United States District Court, D. Delaware

April 6, 2017

JOHN T. BROTHERS, III, Plaintiff,
v.
DR. LYNCH, et al., Defendants.

          MEMORANDUM

         Plaintiff John T. Brothers, III, a prisoner incarcerated at the James T. Vaughn Correctional Center, Smyrna, Delaware, commenced this action on December 21, 2015, pursuant to 42 U.S.C. § 1983. On March 10, 2017, Plaintiff filed a motion for injunctive relief seeking a different housing assignment on the grounds that he is disabled, and his current housing assignment does not accommodate him. (D.I. 35).

         A preliminary injunction is "an extraordinary remedy that should be granted only if: (1) the plaintiff is likely to succeed on the merits; (2) denial will result in irreparable harm to the plaintiff; (3) granting the injunction will not result in irreparable harm to the defendant; and (4) granting the injunction is in the public interest." NutraSweet Co. v. Vit-Mar Enterprises, Inc., 176 F.3d 151, 153 (3d Cir. 1999). "[F]ailure to establish any element in [a plaintiffs] favor renders a preliminary injunction inappropriate." Id. Furthermore, because of the intractable problems of prison administration, a request for injunctive relief in the prison context must be viewed with considerable caution. Rush v. Correctional Med. Services, Inc., 287 F.App'x 142, 144 (3d Cir. 2008) (citing Goff v. Harper, 60 F.3d 518, 520 (8th Cir. 1995)).

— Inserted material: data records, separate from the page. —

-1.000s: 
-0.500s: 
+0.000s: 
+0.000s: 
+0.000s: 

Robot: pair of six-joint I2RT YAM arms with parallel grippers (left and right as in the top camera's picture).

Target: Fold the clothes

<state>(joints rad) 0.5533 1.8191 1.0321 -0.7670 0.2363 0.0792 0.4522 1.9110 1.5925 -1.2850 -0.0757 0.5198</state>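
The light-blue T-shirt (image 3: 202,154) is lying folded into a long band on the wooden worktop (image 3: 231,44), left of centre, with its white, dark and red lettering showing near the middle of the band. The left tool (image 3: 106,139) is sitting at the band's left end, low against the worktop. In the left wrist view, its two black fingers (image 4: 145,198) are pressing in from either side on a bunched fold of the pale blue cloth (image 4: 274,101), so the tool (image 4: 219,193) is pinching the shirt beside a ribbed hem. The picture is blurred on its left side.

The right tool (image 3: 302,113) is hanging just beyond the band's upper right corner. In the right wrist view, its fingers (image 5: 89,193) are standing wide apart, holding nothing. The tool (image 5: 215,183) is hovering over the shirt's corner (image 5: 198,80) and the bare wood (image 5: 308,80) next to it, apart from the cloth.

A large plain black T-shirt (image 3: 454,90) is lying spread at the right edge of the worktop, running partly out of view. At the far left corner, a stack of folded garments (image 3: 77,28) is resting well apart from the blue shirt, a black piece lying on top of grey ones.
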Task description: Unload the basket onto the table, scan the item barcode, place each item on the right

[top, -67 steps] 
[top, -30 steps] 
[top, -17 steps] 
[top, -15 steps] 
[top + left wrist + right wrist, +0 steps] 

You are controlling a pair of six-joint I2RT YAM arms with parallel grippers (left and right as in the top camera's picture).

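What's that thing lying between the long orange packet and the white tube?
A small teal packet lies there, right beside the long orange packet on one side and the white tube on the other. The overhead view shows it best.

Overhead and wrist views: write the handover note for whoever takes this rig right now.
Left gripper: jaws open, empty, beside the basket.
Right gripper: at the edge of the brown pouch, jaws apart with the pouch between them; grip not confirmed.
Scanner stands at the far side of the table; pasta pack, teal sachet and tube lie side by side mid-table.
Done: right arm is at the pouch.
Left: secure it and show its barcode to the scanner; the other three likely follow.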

         Plaintiff states that he has chronic headaches and frequent dizziness and vertigo due to traumatic brain injuries. He uses a cane to walk. Plaintiff states that with his current housing assignment he is expected to walk too far to get to the chow hall and this causes him terrible pain, noting that on March 7, 2017 he was denied dinner because he could not make the walk. Plaintiff complains that staff will not bring food to him, that the shower does not have railings, he cannot use the bathroom or take a shower without much difficulty and danger, and there are "all kinds of tripping hazards" in his housing area. He also complains that inmates are not considerate of his injuries and he is bumped into and knocked around quite a bit.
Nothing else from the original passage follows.